The Hormuz Split: Why India and China Get Cheap Oil While Americans Pay $3.84 at the Pump

Iran is selectively permitting Indian- and Chinese-flagged tankers through the Strait of Hormuz while attacking Western-affiliated vessels. With 21 confirmed ship strikes and tanker traffic down 95%, a two-tier global oil market has emerged — and American consumers are on the losing side.

oil tanker strait of hormuz ship India China geopolitics - Photo by Alexander Bobrov

Key Takeaways

  • Iran is running a selective blockade — Indian and Chinese-flagged tankers pass while Western-affiliated vessels face attack, creating a de facto two-tier oil market
  • 21 confirmed attacks on merchant ships since March 1, with all major Western carriers having suspended Hormuz transits
  • Tanker traffic through Hormuz is down 95% from pre-war baseline, the most severe chokepoint disruption since the 1980s Tanker War
  • P&I insurance cancelled March 5 for Hormuz-transiting vessels, making Western tanker passage commercially impossible regardless of military risk
  • US consumers pay $3.84/gal vs. $2.92 a month ago — Indian and Chinese refiners are buying discounted Gulf crude at $15–20/bbl below Brent

Three weeks into the Gulf conflict, the Strait of Hormuz has become something unprecedented in modern energy history: a selectively permeable chokepoint.
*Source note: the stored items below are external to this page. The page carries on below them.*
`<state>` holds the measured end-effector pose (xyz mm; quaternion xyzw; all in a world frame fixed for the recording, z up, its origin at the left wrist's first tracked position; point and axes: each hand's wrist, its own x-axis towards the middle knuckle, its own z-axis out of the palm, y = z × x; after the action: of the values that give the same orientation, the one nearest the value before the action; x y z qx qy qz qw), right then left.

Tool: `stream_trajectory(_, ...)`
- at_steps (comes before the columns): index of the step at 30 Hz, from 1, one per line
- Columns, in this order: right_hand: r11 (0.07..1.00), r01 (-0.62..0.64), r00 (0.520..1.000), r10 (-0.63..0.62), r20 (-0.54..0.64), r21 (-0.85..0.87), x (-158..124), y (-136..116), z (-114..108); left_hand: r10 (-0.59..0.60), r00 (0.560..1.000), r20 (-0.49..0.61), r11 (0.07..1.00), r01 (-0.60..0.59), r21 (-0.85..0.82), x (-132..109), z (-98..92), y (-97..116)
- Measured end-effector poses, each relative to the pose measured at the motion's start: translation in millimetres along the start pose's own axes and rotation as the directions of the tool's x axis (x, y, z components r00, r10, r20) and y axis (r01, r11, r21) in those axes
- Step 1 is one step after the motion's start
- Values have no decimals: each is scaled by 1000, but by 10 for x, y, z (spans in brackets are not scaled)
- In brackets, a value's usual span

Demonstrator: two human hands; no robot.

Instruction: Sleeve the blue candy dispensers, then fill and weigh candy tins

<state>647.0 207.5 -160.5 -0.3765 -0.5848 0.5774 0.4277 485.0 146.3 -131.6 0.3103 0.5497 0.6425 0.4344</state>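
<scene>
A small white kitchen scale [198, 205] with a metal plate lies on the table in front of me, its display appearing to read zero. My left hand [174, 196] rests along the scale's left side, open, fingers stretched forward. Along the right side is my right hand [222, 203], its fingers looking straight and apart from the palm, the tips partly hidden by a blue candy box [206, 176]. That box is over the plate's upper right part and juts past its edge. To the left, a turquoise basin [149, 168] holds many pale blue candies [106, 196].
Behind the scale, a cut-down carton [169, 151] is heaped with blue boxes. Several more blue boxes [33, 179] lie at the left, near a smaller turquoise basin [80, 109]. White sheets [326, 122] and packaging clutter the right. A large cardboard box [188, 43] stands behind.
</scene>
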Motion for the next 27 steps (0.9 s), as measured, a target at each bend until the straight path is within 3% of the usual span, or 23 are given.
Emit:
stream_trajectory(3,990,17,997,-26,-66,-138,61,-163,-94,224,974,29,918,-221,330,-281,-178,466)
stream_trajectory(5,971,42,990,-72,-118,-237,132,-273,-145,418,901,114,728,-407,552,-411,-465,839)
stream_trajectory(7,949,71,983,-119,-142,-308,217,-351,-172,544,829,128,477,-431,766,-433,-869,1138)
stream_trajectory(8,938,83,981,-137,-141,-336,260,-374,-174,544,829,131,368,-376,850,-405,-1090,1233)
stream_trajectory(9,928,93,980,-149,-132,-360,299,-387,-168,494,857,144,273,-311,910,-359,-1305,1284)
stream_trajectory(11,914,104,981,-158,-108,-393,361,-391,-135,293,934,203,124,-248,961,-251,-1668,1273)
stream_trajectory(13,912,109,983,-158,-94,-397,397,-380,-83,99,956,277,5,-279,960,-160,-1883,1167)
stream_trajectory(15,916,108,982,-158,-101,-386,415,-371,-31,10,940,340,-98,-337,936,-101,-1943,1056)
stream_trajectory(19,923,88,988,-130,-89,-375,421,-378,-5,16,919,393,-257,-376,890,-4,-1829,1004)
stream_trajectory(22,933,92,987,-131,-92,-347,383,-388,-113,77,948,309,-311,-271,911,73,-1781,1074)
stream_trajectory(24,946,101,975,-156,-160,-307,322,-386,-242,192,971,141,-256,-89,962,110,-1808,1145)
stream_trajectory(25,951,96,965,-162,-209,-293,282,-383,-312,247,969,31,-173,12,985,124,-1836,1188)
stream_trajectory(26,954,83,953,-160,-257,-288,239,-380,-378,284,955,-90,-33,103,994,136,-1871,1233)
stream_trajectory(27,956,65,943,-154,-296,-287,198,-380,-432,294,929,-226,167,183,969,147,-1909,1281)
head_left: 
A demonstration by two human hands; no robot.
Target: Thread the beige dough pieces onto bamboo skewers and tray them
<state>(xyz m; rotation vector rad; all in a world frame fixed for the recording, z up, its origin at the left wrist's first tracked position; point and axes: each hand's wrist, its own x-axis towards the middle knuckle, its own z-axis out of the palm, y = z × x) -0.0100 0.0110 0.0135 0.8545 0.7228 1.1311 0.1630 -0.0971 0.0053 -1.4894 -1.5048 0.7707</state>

Iran is not running a total blockade. It is running a discriminatory blockade — allowing tankers flagged or crewed by certain nations to pass unmolested while targeting vessels with Western affiliations, operators, or insurance.

The result for American consumers is direct and measurable. While Indian refiners at Reliance’s Jamnagar complex and Chinese state refiners at Sinopec and PetroChina continue receiving Gulf crude — at discounts estimated at $15–20 per barrel below Brent — US consumers pay $3.84 per gallon at the pump, up from $2.92 just one month ago. That $0.92/gallon increase over 30 days is not a market aberration. It is the deliberate output of a geopolitical strategy designed to drive a wedge between Washington and its Asian partners.

How Does Iran’s Selective Passage System Actually Work?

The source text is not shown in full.